Traditional IRAs and Roth IRAs are two types of individual retirement accounts that provide financial benefits for saving money. Traditional IRAs are tax-deferred accounts while Roth IRAs offer after-tax savings. If your financial circumstances change, you may want to convert your traditional IRA to a Roth IRA. However, you need to consider the benefits and drawbacks before you do so. If you decide to convert, knowing how to report it can help you avoid extra tax penalties.
You can convert your existing traditional IRA to a Roth IRA either through a transfer or a rollover. A transfer is the simplest option, which involves the financial institution -- or institutions, if you are moving it to a Roth IRA at a different institution -- moving the money directly from the traditional IRA to the Roth IRA. With a rollover, the financial institution pays you the money from your traditional IRA and you then have up to 60 days to put the money into your Roth IRA.
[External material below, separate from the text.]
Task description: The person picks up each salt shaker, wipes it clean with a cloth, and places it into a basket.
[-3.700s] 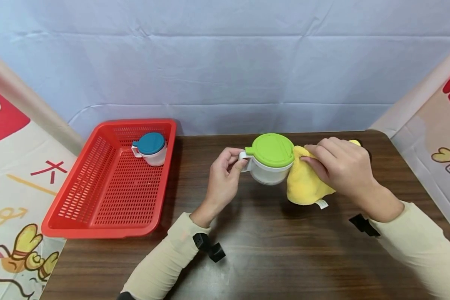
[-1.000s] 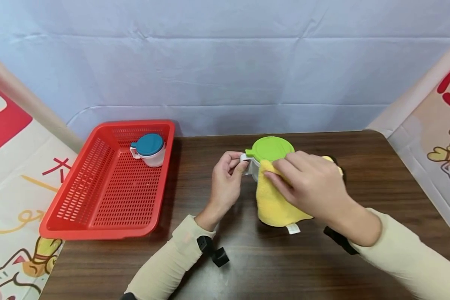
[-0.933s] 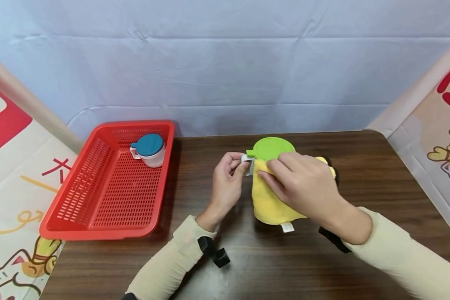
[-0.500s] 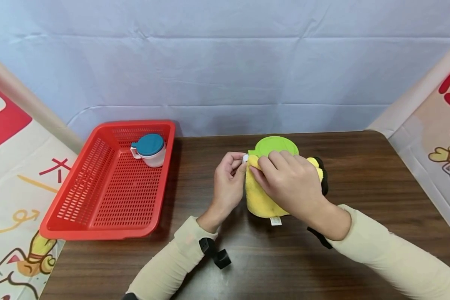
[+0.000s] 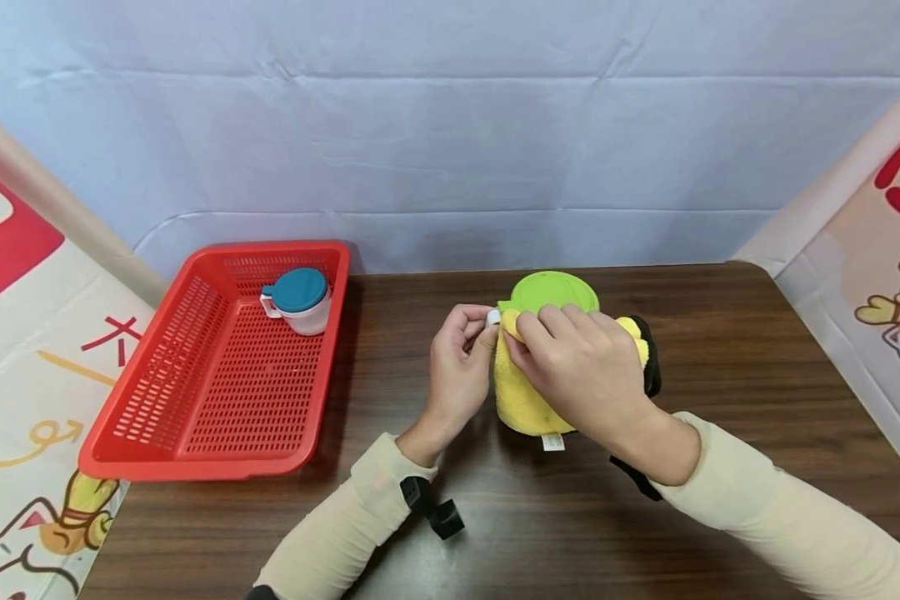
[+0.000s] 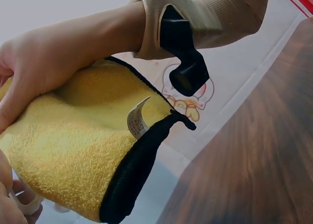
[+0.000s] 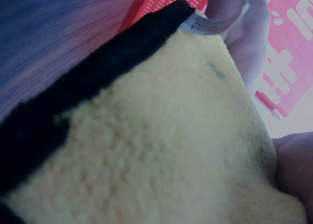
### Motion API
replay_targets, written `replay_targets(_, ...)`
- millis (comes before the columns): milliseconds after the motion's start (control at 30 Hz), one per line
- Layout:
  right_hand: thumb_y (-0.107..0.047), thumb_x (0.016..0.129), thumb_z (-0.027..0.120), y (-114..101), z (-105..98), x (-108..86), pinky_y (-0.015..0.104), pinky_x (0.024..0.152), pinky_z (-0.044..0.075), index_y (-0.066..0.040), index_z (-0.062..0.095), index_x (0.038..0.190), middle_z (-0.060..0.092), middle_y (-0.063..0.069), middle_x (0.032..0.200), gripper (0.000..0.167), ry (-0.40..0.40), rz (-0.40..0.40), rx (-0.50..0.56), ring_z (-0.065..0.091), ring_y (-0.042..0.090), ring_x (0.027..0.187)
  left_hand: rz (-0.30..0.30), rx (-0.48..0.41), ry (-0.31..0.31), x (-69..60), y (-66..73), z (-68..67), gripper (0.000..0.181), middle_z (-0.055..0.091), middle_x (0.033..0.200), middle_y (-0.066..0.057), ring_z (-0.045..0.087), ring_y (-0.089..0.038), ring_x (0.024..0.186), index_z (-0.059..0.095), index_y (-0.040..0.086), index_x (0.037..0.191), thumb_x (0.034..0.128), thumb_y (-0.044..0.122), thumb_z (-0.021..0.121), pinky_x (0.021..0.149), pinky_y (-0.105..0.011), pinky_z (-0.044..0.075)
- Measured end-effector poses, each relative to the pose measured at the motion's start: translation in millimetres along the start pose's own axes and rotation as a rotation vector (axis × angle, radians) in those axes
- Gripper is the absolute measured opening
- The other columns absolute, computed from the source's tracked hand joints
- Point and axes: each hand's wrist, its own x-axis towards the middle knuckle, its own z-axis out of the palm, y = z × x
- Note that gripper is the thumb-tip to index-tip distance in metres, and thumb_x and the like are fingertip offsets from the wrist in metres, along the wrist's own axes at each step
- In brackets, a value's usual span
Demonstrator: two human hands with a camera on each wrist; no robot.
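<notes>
My left hand (image 5: 457,367) pinches the white handle (image 5: 492,317) of a clear cup with a green lid (image 5: 555,290). My right hand (image 5: 587,367) grips a yellow cloth (image 5: 525,396) with black edging and a white tag (image 5: 552,442), held against the cup's near side. The cloth and the right hand cover most of the cup's body. In the left wrist view the cloth (image 6: 73,145) hangs from the right hand (image 6: 44,62). Cloth (image 7: 161,126) fills most of the right wrist view.
A red basket (image 5: 315,400) stands on the left of the brown wooden table (image 5: 757,358). Inside it, at the back right, is a clear cup with a blue lid (image 5: 300,289). A pale cloth wall (image 5: 450,150) rises behind the table.
From the cup's right side, my right hand and the cloth have moved left across its front, close to the handle. Over the last half second they have barely shifted. The left hand keeps its hold.
</notes>
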Motion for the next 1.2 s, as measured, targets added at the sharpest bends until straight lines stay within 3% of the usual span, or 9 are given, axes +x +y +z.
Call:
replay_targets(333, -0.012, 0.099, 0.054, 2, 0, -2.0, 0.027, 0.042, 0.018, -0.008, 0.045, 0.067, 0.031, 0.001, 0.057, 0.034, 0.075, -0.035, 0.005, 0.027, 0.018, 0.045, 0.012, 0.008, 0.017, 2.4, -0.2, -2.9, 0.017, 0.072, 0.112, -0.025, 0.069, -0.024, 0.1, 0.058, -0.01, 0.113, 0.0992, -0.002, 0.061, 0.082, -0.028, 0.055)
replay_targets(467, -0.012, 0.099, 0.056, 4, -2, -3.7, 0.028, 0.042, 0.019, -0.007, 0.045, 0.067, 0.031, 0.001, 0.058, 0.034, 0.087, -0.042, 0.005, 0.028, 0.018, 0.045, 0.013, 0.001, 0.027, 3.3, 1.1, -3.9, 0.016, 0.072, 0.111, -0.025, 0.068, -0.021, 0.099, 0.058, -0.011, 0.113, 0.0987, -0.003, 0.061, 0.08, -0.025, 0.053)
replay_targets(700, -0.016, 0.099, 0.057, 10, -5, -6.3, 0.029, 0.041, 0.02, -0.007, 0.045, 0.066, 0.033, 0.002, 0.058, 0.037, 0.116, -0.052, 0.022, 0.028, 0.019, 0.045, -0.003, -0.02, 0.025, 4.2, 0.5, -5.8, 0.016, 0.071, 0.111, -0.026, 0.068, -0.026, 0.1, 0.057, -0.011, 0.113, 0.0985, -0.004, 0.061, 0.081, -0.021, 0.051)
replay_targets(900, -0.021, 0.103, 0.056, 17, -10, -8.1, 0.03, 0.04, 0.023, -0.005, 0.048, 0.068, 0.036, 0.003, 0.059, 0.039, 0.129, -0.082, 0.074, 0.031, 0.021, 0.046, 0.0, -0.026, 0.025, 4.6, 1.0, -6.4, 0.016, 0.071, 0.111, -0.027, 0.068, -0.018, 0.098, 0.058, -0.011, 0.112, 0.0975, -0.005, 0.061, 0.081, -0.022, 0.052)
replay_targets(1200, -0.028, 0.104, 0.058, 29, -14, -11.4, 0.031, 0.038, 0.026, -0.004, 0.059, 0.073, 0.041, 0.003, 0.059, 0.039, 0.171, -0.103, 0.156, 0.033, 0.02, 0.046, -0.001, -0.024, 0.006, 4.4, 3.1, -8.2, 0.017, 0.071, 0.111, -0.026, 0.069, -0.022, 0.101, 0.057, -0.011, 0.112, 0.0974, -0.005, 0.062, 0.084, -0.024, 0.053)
Moving the money from a traditional IRA to a Roth IRA requires you to report the conversion on your income taxes because the money went from a tax-deferred account to an after-tax account. First, you must complete form 8606 to determine the taxable amount of the conversion. Barring you having made nondeductible contributions to the traditional IRA, the entire amount counts as taxable income. Then you must report the amount as a taxable IRA distribution on line 15b of form 1040. If you had any income taxes withheld from the transfer, you can report those on line 61 of form 1040 and this will reduce your taxes owed.
Roth IRAs let account holders take tax-free withdrawals from the account when they meet the conditions for taking qualified distributions. If you think that you will fall in a higher income tax bracket during the years that you are taking money out of the account than the year you are making the conversion, this can result in significant tax breaks. Also, the IRS does not force you to take withdrawals from your Roth IRA in the same way that minimum required distributions are required from traditional IRAs starting at age 70 1/2.
When you convert money from a traditional IRA to a Roth IRA, you must include the entire amount (except any nondeductible contributions, which are uncommon) as taxable income. Depending on the size of your conversion, this could push you into a higher income tax bracket and leave you with a larger tax bill than you anticipated. For example, if you fall in the 25 percent income tax bracket and convert $20,000 from a traditional IRA to a Roth IRA, you would owe an extra $5,000 in taxes that year. Also, you must wait at least five tax years before you can take qualified withdrawals of the money from the Roth IRA, even if you reach age 59 1/2 before that time.